Schema Evolution
View SourceThis guide explains how to evolve event schemas over time while maintaining backward compatibility. Old events are automatically "upcasted" to the current schema version when read.
Prerequisites
Before reading this guide, you should understand:
- Event sourcing concepts (Event Sourcing Guide)
- The immutable nature of events (events are never modified after being written)
- Why backward compatibility matters in event-driven systems
The Problem: Business Requirements Change
In event sourcing, events are immutable facts.
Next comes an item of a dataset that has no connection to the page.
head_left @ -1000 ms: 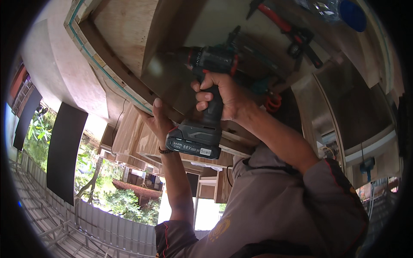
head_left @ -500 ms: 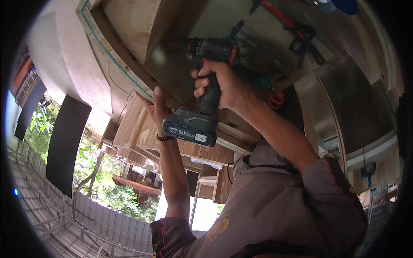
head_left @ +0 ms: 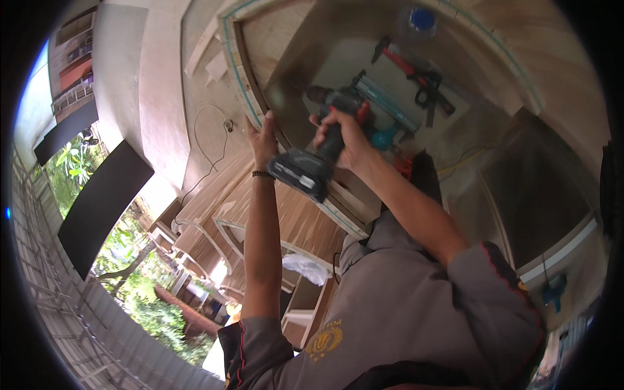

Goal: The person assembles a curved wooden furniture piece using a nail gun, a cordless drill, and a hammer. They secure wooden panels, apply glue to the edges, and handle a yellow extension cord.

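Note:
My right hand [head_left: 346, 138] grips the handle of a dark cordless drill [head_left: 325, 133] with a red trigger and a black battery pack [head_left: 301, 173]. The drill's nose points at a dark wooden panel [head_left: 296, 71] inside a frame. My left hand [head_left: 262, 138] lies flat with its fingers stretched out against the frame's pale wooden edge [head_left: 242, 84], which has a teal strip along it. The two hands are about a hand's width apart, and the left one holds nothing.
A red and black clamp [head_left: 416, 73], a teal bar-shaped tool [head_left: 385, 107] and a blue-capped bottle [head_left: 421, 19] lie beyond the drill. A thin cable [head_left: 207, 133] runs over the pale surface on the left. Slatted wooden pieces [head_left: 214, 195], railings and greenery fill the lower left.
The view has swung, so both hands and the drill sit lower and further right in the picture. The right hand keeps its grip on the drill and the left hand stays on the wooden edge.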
But business requirements evolve:
- New fields are added (
phoneadded toUserCreated) - Field names are renamed (
amount_cents→amount) - Data formats change (cents as integer → dollars as decimal)
- Fields are split (
full_name→first_name+last_name)
You cannot migrate events - they're immutable historical records. Changing them would break the audit trail.
The Solution: Schema Registry + Upcasting
Instead of migrating events, we transform them on read:
Write (immutable): Read (transformed):
┌──────────────────┐ ┌──────────────────┐
│ UserCreated v1 │ │ UserCreated v3 │
│ { │ ──────→ │ { │
│ name: "Alice", │ upcast │ name: "Alice", │
│ email: "..." │ │ email: "...", │
│ } │ │ phone: null, │
└──────────────────┘ │ verified: false│
│ } │
└──────────────────┘Key insight: Events stay as written. Transformation happens at read time. Consumers always see the current schema.
Where Does This Code Run?
| Operation | Location | Module |
|---|---|---|
| Register schema | Your Application | esdb_gater_api |
| Define upcast functions | Your Application | Your schema module |
| Store schema definitions | erl-esdb Server | erl_esdb_schema_store |
| Apply upcasting on read | erl-esdb Server | erl_esdb_upcaster |
API Reference
Register a Schema
%%--------------------------------------------------------------------
%% This code runs in: YOUR APPLICATION
%% Purpose: Register initial schema version for an event type
%%--------------------------------------------------------------------
esdb_gater_api:register_schema(my_store, <<"UserCreated">>, #{
version => 1,
fields => [
#{name => <<"name">>, type => string, required => true},
#{name => <<"email">>, type => string, required => true}
]
}).Register New Version with Upcast
%%--------------------------------------------------------------------
%% This code runs in: YOUR APPLICATION
%% Purpose: Add new schema version with transformation from v1
%%--------------------------------------------------------------------
esdb_gater_api:register_schema(my_store, <<"UserCreated">>, #{
version => 2,
fields => [
#{name => <<"name">>, type => string, required => true},
#{name => <<"email">>, type => string, required => true},
#{name => <<"phone">>, type => string, required => false} %% New field
],
upcast_from => #{
1 => fun(V1Data) ->
%% Transform v1 → v2: add missing phone field
V1Data#{<<"phone">> => undefined}
end
}
}).Get Schema Information
%%--------------------------------------------------------------------
%% This code runs in: YOUR APPLICATION
%% Purpose: Query registered schemas
%%--------------------------------------------------------------------
%% Get current schema for an event type
{ok, Schema} = esdb_gater_api:get_schema(my_store, <<"UserCreated">>).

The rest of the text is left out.